# RDBMS - MySQL 

## 00 - Introduction

Among the Relational DBMSs, the most widely known are Oracle, SQLite, Postgress, MariaDB, MySQL.

Each one of them is characterized by a different set of "variations" on top of the base SQL language, although usually minor.

We will use **MySQL** to run exercises about Relational DB transactions using the SQL language, as it is *today* at the top of the list of most widely used RDBs. 

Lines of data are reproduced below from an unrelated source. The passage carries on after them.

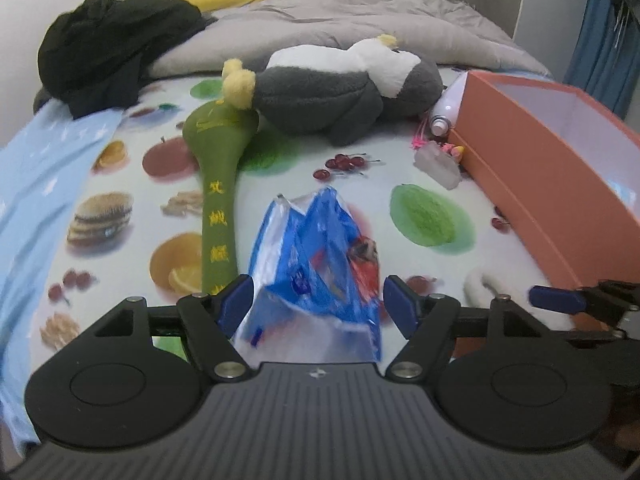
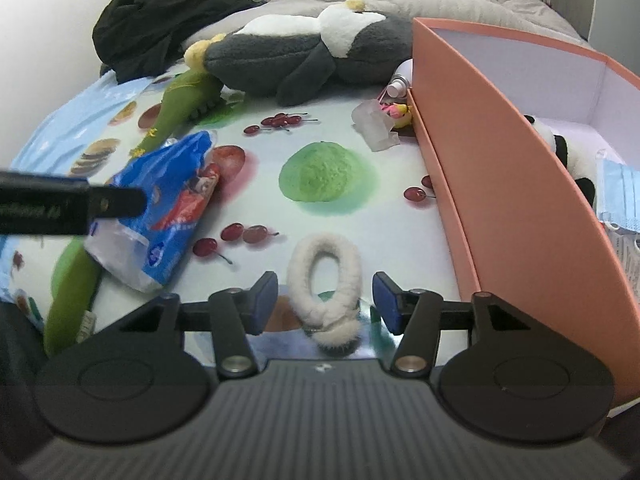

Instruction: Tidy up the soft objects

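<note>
A bed covered by a fruit-print sheet (image 2: 340,92) holds an open orange box (image 2: 500,184) along one side. The left gripper (image 1: 318,300) has its jaws apart around a blue plastic tissue pack (image 1: 316,264), pads not pressing it. Nearer the box, the right gripper (image 2: 325,300) stands apart around a fluffy white hair tie (image 2: 324,276) lying on the sheet. Beyond the box's far corner lies a grey-and-white plush penguin (image 2: 304,52). A panda toy (image 2: 568,152) sits inside the box.

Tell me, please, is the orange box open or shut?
Open: the orange box has no lid, and a panda toy shows inside.
</note>
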A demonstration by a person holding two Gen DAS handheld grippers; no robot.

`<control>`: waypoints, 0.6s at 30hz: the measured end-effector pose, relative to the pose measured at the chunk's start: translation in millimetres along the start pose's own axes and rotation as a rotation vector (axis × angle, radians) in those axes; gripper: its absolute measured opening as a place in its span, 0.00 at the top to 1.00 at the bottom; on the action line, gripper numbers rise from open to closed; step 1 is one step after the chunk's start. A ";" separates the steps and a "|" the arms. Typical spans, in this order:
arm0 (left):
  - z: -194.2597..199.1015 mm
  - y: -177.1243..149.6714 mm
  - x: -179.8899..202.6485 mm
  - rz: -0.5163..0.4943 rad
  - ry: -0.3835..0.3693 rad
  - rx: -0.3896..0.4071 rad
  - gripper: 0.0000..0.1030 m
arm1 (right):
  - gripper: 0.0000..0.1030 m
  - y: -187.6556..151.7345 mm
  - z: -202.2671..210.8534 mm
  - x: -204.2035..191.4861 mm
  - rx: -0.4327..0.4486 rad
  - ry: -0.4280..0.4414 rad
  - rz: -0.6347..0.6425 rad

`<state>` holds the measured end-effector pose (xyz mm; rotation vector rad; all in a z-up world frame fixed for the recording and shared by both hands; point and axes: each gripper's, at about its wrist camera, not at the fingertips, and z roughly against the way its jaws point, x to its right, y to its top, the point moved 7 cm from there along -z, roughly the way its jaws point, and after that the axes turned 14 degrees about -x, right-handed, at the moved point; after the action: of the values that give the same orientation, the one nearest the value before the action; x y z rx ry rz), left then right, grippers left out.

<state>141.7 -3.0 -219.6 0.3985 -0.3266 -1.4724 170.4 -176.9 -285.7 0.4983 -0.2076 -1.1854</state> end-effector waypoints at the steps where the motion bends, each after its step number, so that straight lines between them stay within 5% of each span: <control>1: -2.2 2.4 0.9 -0.014 0.004 0.003 0.26 | 0.46 -0.5 -0.6 0.0 0.004 0.000 0.002; 10: -26.6 10.3 1.8 -0.041 0.032 -0.016 0.26 | 0.49 -6.2 -13.0 -10.6 -0.037 0.012 0.063; 18: -36.6 11.4 2.7 -0.063 0.059 -0.024 0.29 | 0.77 -5.2 -13.3 -8.4 -0.036 -0.026 0.066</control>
<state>168.5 -2.8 -247.2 0.4360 -0.2511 -1.5216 168.4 -167.2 -298.9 0.4417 -0.2234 -1.1294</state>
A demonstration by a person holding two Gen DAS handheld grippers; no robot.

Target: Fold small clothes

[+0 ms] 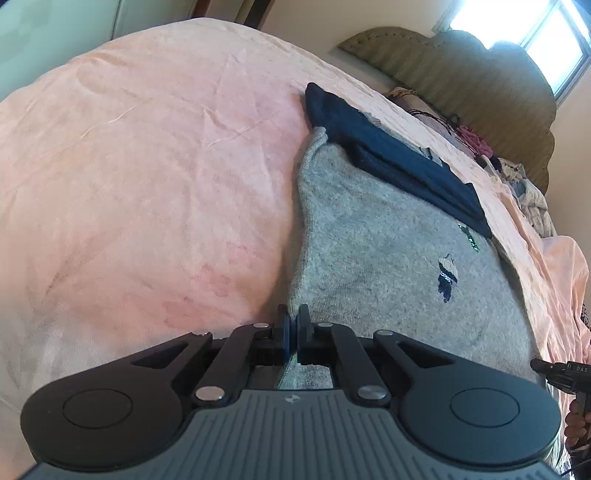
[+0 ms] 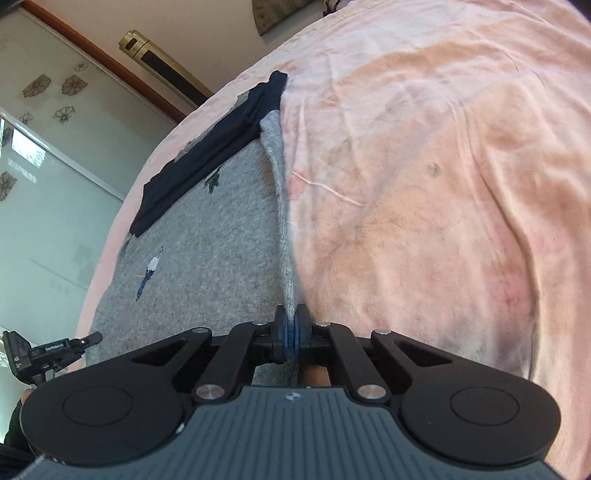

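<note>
A grey knit garment [image 1: 376,266] with small embroidered figures and a dark navy band [image 1: 388,155] at its far end lies spread on a pink bedsheet [image 1: 147,166]. My left gripper [image 1: 294,325] is shut on the garment's near left edge. In the right wrist view the same grey garment [image 2: 207,236] lies left of centre, and my right gripper [image 2: 291,325] is shut on its near right edge. The navy band [image 2: 210,155] lies across the far end.
A padded headboard [image 1: 461,70] and a heap of other clothes [image 1: 517,177] are at the bed's far right. A window [image 1: 546,33] is behind. The right wrist view shows a glass wardrobe door [image 2: 44,184] and a gold floor unit [image 2: 162,66].
</note>
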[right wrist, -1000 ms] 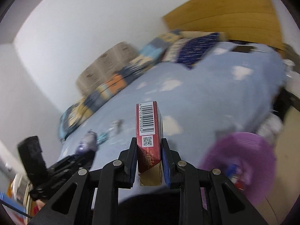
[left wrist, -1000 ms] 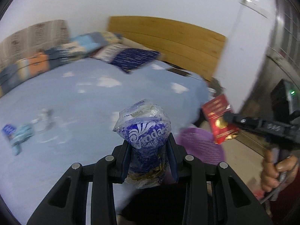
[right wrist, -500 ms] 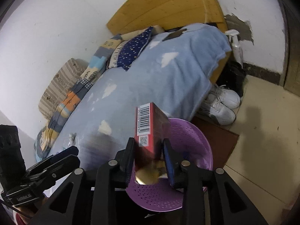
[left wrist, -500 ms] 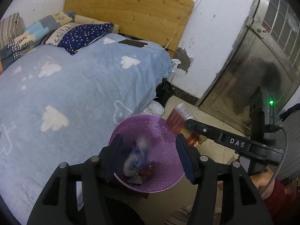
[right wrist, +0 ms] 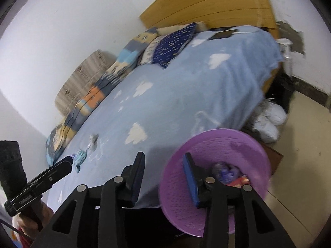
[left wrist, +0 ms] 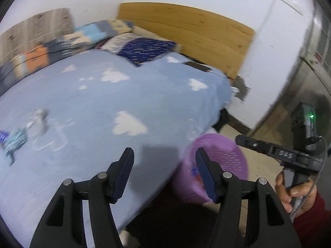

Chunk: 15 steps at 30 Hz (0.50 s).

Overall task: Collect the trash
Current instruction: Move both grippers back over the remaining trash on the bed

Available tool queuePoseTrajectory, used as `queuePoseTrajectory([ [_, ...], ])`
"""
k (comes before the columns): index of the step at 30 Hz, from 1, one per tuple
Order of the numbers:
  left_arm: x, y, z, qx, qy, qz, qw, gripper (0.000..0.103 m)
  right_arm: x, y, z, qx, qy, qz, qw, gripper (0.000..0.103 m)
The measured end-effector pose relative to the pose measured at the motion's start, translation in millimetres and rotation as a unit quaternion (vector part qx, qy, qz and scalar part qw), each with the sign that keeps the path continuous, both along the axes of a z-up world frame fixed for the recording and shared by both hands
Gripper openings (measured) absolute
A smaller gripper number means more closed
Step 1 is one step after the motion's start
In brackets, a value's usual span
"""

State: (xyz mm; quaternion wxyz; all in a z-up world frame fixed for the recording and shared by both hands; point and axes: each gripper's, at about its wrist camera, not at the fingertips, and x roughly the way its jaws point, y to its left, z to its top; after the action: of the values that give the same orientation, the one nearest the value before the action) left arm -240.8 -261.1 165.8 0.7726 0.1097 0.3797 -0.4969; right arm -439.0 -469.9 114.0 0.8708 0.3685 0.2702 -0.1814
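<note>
Grippers: left gripper (left wrist: 164, 158) and right gripper (right wrist: 163, 164) both spread, empty.
Basket: purple basket (right wrist: 238, 144) at bed's (right wrist: 186, 86) foot edge, holding wrappers (right wrist: 227, 172).

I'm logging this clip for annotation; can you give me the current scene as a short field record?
left gripper: open, holding nothing, over the bed edge
right gripper: open, holding nothing, over the basket rim
basket: purple, perforated, on the floor beside the bed
basket contents: blue wrapper and red box
bed: blue cover with white clouds
left on the bed: small items near the far edge, too blurred to name
shoes: white, on the floor by the bed
</note>
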Motion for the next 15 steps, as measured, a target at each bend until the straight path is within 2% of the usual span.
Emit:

https://db-engines.com/en/ranking_trend/relational+dbms

https://www.statista.com/statistics/809750/worldwide-popularity-ranking-database-management-systems/

https://insights.stackoverflow.com/survey/2021#most-popular-technologies-database

#### iPython magic

An alternative way to perform queries from Python over a Jupyter-notebook is by using some notebook "magic", based on iPython and SQLAlchemy.

This is a similar thing to what is usually done to load inline a figure from matplotlib (the `%matplotlib inline` thingy).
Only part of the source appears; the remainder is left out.